### Problem requirements
Begin at the line containing "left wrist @" in the entries below and end at the line containing "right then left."; transcribe that range exactly and nothing outside it.

Dataset excerpts:
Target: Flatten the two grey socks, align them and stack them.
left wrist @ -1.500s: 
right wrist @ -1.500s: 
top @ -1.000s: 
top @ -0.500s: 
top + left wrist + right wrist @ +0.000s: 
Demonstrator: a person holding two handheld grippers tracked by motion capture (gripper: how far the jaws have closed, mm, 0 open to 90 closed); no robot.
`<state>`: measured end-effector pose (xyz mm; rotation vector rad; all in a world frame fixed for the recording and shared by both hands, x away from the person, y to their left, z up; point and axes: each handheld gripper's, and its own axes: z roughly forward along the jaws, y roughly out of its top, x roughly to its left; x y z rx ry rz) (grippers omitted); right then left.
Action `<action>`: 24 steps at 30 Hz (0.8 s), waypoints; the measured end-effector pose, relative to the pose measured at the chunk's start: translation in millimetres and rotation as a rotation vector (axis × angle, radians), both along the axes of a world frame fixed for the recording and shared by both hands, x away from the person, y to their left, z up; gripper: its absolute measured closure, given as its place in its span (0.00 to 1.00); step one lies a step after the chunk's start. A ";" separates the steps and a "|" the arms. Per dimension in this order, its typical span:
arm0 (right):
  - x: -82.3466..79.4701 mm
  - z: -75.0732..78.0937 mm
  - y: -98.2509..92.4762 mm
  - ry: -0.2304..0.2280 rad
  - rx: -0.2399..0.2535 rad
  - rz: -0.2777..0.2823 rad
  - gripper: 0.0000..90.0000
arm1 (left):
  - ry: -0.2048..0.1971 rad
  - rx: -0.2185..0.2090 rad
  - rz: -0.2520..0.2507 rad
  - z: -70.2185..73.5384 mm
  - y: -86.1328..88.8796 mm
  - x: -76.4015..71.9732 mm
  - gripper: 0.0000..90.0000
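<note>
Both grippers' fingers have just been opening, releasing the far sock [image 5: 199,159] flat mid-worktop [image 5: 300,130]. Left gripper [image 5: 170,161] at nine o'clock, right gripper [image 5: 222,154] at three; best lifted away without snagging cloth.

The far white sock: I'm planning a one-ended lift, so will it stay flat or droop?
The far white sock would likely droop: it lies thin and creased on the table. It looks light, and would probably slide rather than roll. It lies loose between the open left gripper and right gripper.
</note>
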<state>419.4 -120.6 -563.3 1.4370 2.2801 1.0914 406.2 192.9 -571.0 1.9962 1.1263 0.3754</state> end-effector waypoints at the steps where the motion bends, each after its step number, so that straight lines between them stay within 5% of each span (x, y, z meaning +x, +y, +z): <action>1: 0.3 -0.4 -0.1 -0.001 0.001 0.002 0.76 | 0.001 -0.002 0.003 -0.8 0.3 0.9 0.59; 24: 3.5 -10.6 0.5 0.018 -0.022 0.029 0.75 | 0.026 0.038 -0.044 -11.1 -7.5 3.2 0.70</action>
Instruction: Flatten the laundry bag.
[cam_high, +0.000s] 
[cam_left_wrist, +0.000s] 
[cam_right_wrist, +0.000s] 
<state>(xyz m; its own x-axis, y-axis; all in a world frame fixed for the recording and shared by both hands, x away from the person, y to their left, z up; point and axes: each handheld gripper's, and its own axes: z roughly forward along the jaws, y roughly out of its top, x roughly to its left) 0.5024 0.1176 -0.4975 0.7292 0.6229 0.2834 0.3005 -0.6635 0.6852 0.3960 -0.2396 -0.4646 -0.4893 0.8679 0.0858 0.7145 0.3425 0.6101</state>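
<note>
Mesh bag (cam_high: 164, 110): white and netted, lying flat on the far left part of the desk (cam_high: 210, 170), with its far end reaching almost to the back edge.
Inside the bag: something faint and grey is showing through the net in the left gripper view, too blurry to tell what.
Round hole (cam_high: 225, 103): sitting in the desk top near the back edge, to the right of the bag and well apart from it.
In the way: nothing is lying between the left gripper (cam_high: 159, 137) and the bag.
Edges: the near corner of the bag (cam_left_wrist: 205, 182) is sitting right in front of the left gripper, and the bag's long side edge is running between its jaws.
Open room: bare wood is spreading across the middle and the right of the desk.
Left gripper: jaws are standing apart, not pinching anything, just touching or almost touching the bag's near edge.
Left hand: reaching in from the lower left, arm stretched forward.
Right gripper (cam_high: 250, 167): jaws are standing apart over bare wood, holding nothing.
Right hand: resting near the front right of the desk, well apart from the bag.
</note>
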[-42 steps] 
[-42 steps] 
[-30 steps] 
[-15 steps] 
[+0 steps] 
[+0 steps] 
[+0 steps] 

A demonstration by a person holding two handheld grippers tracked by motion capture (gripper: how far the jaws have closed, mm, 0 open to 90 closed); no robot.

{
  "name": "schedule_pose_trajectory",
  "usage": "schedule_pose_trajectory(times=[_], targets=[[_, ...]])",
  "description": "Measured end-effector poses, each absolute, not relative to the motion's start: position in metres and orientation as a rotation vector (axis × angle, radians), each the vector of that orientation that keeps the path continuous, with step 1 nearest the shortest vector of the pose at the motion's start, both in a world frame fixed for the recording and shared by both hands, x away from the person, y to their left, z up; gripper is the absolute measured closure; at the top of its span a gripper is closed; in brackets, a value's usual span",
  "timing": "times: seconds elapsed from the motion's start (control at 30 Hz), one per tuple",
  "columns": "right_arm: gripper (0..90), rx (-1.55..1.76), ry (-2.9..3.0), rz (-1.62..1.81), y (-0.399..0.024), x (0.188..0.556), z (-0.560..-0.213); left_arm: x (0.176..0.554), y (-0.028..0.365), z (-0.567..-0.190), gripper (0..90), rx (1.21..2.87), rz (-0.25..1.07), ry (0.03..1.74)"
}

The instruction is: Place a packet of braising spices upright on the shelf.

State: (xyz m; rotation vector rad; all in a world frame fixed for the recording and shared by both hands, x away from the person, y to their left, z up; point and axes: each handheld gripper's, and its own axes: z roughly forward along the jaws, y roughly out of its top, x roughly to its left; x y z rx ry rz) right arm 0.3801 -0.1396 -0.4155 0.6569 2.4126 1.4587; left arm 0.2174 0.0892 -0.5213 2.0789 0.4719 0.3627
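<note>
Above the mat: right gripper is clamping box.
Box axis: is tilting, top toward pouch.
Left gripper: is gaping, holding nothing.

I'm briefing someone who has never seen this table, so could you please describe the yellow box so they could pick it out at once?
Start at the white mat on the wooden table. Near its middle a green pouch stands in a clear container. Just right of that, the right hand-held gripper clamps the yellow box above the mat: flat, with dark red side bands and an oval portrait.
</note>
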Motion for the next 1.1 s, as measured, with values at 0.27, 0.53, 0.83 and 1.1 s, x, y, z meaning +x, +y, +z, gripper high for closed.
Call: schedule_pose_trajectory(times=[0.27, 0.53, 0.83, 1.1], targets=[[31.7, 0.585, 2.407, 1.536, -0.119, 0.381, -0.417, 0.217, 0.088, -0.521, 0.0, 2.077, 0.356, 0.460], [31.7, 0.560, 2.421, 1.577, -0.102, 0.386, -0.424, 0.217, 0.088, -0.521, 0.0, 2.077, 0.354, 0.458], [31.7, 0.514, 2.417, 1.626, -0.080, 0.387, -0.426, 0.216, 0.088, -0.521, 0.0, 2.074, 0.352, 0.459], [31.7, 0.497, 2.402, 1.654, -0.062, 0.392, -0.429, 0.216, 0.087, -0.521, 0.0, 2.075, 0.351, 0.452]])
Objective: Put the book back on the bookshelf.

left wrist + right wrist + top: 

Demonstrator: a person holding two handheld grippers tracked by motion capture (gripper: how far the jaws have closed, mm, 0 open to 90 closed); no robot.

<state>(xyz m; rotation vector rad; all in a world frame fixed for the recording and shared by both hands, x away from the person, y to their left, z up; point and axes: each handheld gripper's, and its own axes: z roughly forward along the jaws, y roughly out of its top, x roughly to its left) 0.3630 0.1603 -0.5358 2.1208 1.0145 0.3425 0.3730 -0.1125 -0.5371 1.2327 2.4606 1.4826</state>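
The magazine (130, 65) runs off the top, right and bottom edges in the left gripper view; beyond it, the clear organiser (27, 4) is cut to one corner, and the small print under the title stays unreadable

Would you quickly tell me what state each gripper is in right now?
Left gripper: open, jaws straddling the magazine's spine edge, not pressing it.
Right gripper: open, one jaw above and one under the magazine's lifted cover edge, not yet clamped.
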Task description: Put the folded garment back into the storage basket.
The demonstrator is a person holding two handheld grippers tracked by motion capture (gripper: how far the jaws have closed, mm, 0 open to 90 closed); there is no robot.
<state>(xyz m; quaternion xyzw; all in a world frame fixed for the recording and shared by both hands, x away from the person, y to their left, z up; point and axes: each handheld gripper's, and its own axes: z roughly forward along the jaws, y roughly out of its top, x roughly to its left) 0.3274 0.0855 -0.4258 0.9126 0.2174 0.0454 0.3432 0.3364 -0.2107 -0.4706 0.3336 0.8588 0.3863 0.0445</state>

### Your response
left wrist @ -1.500s: 
right wrist @ -1.500s: 
top @ -1.000s: 
top @ -0.500s: 
top + left wrist + right wrist @ +0.000s: 
Demonstrator: a person holding two handheld grippers tracked by motion capture (gripper: how far the jaws have closed, mm, 0 open to 90 closed); no robot.
`<state>`: measured end-effector pose (xyz mm; rotation vector rad; all in a world frame fixed for the recording and shared by both hands, x away from the person, y to their left, z up; point and axes: each handheld gripper's, and its own axes: z roughly forward along the jaws, y roughly out of its top, x roughly to its left; x y z rx ry rz) (grippers omitted); right then left.

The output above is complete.